In light of these actions, the final report of Brownback's task force on childhood poverty issued last week had a hollow ring. With only three meetings over the past year, the task force offered three primary recommendations.
The lead recommendation was education: improving high school graduation rates, entry into postsecondary education, and fourth-grade reading levels. Nothing new here.
Most Kansas educators would say they work on these goals every day but also might ask what the task force said about funding. The report sidestepped funding, ignoring that spending for elementary and secondary education has fallen by more than $900 per student, 2008 to 2014, when adjusted for inflation. Or that college and university funding is being cut by $33 million in the next two years. The Kansas Legislature also derailed Brownback's legislative proposal on reading improvement.
The task force's second recommendation was to increase employment, essentially by improving governmental programs designed to get the unemployed into jobs and making work a requirement for public assistance.

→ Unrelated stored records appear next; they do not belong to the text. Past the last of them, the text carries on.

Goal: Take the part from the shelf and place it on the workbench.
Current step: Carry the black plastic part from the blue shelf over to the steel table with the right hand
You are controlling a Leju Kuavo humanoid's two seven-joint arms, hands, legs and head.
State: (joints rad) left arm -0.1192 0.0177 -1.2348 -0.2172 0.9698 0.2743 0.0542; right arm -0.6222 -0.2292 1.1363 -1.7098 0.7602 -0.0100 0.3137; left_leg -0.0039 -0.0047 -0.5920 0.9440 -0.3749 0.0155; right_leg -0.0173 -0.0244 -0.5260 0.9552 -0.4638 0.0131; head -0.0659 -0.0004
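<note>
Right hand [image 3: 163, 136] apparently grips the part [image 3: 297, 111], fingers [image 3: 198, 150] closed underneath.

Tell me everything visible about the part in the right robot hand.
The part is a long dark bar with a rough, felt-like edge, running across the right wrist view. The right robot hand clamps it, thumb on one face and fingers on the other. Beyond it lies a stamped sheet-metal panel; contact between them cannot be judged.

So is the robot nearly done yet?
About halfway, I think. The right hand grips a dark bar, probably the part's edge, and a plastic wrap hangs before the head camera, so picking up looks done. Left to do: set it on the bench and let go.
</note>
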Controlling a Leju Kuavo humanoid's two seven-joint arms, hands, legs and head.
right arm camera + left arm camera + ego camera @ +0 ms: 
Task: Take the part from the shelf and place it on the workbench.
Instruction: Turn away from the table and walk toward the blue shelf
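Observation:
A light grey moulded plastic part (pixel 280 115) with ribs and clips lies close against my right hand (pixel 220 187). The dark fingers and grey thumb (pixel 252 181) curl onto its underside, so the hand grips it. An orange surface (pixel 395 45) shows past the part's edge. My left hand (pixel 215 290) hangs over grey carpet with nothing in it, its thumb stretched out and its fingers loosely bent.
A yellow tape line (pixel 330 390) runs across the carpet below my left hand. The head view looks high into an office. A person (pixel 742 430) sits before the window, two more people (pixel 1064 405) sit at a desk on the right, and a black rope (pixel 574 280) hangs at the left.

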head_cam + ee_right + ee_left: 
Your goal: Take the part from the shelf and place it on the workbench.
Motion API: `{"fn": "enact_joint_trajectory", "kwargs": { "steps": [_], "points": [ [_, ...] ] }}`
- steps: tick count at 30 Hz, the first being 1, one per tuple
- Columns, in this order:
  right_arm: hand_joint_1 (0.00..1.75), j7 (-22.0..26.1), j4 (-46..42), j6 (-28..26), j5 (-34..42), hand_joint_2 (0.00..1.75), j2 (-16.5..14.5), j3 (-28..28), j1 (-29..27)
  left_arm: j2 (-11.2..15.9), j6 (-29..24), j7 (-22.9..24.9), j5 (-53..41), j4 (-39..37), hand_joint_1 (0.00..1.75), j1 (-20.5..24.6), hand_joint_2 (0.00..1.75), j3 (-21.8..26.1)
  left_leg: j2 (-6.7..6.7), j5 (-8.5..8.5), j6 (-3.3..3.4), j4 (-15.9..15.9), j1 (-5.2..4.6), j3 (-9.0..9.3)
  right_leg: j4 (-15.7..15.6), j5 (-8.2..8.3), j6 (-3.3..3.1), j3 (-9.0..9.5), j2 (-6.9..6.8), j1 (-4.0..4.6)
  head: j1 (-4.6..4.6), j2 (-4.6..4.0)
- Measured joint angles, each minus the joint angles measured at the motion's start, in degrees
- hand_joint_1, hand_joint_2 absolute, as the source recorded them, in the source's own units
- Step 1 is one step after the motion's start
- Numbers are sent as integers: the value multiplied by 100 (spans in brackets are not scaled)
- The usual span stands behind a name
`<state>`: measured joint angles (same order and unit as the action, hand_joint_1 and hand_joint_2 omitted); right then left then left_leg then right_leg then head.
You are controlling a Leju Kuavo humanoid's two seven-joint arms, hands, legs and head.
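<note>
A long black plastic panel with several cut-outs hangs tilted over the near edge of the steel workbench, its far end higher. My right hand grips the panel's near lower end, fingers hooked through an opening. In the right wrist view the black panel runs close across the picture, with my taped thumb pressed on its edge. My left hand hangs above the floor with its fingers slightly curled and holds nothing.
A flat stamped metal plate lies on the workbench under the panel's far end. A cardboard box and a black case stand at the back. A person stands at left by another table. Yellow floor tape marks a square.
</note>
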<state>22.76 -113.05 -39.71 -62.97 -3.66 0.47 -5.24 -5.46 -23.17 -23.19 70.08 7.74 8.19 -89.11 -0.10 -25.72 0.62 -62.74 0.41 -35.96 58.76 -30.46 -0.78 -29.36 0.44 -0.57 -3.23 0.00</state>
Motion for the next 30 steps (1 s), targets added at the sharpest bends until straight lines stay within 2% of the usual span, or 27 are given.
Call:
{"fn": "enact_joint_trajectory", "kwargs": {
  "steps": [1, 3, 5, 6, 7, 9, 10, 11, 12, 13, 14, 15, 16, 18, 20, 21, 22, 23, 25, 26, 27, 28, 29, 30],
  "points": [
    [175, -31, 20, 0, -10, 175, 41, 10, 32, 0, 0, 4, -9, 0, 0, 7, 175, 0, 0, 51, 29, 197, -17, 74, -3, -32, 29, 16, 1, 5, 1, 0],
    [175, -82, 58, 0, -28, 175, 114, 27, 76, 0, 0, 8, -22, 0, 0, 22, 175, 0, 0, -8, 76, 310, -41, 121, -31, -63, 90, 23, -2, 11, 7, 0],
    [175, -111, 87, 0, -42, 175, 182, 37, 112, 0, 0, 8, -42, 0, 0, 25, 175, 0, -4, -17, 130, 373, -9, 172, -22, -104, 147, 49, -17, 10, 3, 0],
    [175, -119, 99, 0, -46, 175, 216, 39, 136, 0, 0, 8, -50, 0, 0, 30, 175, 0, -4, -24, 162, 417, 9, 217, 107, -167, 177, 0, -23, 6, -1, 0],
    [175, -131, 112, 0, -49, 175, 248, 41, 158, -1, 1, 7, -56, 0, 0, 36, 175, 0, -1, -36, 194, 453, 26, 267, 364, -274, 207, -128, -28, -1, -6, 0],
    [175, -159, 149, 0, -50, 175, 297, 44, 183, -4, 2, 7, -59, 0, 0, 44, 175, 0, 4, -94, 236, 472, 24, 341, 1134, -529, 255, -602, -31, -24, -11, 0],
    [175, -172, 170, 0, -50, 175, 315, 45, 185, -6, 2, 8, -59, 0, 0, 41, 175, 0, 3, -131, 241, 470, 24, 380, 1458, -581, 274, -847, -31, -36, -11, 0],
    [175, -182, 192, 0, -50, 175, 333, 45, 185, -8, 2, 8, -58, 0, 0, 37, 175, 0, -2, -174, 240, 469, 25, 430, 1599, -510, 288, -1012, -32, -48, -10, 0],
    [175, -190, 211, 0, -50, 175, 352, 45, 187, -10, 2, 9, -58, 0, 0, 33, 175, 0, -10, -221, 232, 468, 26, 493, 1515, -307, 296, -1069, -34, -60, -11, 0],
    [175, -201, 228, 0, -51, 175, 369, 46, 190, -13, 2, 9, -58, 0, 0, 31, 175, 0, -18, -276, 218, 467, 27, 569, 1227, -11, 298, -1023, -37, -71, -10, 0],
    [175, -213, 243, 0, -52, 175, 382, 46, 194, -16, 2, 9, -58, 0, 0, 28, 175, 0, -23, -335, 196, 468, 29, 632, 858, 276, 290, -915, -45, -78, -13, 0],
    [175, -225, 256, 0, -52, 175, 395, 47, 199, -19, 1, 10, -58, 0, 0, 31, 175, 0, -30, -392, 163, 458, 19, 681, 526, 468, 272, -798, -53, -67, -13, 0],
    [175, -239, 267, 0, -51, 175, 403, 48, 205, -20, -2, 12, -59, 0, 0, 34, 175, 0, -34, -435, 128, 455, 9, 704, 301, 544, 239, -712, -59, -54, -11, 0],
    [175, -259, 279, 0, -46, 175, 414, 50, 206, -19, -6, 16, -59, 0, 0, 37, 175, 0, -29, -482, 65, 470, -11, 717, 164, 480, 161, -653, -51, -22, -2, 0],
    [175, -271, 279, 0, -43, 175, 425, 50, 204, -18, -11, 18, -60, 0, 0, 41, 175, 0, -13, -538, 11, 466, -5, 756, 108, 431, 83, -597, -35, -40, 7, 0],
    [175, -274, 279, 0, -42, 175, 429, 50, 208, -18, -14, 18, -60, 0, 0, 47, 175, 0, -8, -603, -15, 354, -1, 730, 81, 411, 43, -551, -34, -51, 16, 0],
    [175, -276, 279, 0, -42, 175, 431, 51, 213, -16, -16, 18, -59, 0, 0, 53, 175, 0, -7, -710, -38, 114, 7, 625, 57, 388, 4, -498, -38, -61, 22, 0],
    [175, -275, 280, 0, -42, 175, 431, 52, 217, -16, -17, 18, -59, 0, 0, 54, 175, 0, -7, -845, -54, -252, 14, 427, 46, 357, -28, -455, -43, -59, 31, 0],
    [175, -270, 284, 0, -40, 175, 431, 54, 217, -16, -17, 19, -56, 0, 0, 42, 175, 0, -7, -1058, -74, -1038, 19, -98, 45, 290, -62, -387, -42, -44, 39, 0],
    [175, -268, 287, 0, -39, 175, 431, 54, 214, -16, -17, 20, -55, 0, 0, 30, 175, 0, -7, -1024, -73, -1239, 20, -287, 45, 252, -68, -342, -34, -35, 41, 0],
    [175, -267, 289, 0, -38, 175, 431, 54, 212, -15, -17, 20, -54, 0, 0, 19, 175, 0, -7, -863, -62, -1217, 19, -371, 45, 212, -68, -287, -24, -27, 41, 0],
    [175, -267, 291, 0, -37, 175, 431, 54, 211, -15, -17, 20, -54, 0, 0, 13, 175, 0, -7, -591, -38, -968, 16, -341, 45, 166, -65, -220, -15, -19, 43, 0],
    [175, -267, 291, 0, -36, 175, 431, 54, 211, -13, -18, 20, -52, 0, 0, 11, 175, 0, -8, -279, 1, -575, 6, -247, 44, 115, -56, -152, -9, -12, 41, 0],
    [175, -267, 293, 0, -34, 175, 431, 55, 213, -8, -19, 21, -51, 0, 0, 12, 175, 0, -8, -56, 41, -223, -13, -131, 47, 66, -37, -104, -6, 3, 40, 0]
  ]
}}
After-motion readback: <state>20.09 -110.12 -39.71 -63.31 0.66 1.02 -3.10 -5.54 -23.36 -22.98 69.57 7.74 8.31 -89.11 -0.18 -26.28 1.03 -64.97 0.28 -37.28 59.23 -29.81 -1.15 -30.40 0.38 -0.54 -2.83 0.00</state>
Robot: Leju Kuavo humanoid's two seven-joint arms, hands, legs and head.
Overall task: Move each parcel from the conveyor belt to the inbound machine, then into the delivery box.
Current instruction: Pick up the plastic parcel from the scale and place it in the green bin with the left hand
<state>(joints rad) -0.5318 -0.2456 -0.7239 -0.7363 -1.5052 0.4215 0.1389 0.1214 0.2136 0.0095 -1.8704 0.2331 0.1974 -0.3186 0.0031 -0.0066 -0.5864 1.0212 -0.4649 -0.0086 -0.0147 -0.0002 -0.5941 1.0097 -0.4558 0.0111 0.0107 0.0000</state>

Brownback echoed the task force report with "let's push people into work."
However, neither Brownback nor his task force acknowledges that the lackluster economy represents a huge barrier to employment. According to the Federal Reserve, the Kansas economy still is performing at a level below that of June 2008, when the Great Recession began. While 1.4 million Kansans were employed in July, that number exceeds the number working in January 2011 by only 2,200, according to Kansas Department of Labor data. In other words, growth in employment during Brownback's two and a half years in office equates to a small fraction of 1 percent. And nearly 90,000 Kansans remain unemployed.
One has to ask: where will unemployed Kansans find work?
The final recommendation of the task force does chart a new direction by proposing to promote marriage, including a public relations campaign on the benefits of marriage and fatherhood, a "healthy relationship" curriculum in schools, and financial incentives for "premarital education."
Should Kansans now expect Brownback to establish a new department of marriage in state government?
In spite of the words in Brownback's roadmap on childhood poverty, poor Kansas families, most particularly children, face a rough road in the days ahead.
H. Edward Flentje is a professor at Wichita State University.